DIRECTIONS
When you reach the line that contains "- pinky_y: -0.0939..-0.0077" in the data below, start reproducing lines exactly, and stop after the line that contains "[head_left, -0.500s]".

[Opening SUPPLIED INFORMATION section]

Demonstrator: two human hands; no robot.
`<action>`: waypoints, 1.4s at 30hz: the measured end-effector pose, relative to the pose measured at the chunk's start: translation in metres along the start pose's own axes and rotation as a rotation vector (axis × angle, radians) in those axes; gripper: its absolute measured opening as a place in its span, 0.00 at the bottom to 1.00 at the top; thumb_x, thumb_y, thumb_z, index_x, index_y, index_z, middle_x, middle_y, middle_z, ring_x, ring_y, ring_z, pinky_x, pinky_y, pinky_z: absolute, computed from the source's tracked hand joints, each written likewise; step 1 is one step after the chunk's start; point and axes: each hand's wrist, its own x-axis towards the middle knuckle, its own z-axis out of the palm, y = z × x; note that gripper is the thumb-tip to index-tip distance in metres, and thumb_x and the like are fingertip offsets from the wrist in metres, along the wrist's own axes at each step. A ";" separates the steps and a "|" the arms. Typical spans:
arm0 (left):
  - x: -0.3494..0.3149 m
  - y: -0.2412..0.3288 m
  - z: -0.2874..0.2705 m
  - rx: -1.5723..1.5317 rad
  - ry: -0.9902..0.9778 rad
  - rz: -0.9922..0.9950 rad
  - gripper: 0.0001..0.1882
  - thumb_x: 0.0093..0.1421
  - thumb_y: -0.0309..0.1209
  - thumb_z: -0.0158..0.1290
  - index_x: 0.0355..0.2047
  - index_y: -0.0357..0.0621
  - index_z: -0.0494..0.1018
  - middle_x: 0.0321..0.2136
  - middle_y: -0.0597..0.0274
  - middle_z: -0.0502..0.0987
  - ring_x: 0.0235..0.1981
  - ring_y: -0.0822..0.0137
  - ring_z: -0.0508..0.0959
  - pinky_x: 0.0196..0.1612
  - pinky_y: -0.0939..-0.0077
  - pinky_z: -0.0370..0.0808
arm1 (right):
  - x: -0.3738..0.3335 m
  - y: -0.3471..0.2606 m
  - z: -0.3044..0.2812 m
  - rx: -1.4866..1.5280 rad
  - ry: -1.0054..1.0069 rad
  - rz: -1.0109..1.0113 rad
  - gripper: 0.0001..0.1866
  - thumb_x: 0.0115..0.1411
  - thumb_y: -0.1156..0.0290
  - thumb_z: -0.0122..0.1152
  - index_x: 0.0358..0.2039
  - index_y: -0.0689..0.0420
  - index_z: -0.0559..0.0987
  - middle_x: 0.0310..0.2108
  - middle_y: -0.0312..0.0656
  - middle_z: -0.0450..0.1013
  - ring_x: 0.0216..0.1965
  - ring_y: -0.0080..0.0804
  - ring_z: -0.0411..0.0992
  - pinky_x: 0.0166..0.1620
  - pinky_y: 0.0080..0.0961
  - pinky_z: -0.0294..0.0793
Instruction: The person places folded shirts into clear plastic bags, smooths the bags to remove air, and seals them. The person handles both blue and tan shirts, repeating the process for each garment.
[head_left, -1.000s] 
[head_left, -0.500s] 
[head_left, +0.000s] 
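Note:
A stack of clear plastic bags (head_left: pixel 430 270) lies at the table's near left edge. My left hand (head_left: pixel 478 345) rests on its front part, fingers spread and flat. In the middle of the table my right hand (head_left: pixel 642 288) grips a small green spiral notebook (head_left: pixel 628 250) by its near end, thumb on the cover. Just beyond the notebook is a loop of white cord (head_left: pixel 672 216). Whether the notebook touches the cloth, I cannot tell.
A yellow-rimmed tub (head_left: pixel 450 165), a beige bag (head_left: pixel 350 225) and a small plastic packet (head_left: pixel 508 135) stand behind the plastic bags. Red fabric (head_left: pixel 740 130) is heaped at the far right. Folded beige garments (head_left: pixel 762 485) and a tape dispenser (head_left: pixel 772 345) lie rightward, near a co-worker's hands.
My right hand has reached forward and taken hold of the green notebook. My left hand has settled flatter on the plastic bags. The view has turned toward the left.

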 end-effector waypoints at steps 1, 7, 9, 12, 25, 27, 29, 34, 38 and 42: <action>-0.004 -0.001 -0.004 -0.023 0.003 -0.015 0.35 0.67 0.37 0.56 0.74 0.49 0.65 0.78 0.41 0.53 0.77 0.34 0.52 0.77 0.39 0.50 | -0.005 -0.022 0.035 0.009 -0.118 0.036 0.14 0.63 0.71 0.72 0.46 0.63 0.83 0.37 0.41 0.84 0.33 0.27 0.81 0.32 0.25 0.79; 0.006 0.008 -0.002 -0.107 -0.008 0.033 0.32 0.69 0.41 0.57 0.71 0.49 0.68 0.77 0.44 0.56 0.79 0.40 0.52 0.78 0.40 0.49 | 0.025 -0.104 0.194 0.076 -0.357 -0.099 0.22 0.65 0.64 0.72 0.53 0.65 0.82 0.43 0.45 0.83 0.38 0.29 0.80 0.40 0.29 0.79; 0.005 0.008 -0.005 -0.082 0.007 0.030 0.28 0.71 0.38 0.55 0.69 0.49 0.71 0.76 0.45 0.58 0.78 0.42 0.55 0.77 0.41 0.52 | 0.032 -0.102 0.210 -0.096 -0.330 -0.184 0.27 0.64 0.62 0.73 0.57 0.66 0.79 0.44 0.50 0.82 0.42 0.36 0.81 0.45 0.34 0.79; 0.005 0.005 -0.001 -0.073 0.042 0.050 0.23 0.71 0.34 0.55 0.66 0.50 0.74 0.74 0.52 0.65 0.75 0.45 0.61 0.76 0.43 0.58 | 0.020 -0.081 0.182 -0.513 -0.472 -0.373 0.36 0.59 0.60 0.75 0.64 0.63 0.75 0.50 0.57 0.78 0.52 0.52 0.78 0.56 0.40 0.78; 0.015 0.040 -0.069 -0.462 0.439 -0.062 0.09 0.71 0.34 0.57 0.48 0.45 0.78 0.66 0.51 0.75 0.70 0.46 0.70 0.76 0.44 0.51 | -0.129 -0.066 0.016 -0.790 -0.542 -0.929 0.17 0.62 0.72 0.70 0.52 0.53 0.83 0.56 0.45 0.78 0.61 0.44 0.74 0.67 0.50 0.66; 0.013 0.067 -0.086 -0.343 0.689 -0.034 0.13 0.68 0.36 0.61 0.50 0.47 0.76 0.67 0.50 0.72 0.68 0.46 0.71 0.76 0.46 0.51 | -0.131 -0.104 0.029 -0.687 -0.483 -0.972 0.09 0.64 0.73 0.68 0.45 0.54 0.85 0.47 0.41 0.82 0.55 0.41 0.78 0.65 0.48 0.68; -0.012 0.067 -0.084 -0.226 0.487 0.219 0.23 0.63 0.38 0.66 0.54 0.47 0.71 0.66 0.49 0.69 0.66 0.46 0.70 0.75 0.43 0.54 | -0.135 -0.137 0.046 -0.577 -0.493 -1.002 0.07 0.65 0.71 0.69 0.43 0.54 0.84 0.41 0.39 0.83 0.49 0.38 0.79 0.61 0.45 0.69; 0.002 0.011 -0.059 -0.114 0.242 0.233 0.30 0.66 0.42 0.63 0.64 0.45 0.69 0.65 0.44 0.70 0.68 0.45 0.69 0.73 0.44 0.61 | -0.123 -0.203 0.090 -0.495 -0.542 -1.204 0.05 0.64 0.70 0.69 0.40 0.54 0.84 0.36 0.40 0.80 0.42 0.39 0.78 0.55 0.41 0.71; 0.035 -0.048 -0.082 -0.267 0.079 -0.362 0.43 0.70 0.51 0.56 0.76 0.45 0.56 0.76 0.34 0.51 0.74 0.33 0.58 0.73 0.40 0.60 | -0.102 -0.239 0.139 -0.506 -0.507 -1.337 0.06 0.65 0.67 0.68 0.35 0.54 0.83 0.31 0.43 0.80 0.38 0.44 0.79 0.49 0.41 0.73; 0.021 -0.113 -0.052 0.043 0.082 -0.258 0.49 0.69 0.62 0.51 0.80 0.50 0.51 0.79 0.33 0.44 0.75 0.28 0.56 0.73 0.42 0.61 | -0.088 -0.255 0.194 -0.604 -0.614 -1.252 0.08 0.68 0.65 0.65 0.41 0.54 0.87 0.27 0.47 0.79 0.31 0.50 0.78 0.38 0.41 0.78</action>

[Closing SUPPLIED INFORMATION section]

SOLUTION FOR THIS EXERCISE
  - pinky_y: -0.0939..-0.0077
  - pinky_z: -0.0370..0.0808
arm1 (right):
  - x: -0.3738..0.3335 m
  - y: -0.3471..0.2606 m
  - z: -0.3044..0.2812 m
  - rx: -1.4866..1.5280 rad
  - ry: -1.0054..1.0069 rad
  - rz: -1.0109..1.0113 rad
  - gripper: 0.0001..0.1866
  - thumb_x: 0.0115..0.1411
  - thumb_y: -0.1156..0.0290
  - thumb_z: -0.0122..0.1152
  - index_x: 0.0358..0.2039
  - index_y: -0.0689..0.0420
  - index_z: -0.0559..0.0987
  - middle_x: 0.0310..0.2108
  - middle_y: -0.0312..0.0656
  - middle_z: -0.0450..0.1013
  - ring_x: 0.0216..0.1965
  - ring_y: -0.0080..0.0804
  - ring_z: -0.0411..0.0992
  - pinky_x: 0.0166..0.1620
  - pinky_y: 0.0080..0.0961
  - pinky_z: -0.0294..0.0793
Instruction: The person places folded shirts into clear plastic bags, smooths the bags to remove air, and seals them. The person handles both blue and tan shirts, repeating the process for each garment.
[head_left, -1.000s] 
[head_left, -0.500s] 

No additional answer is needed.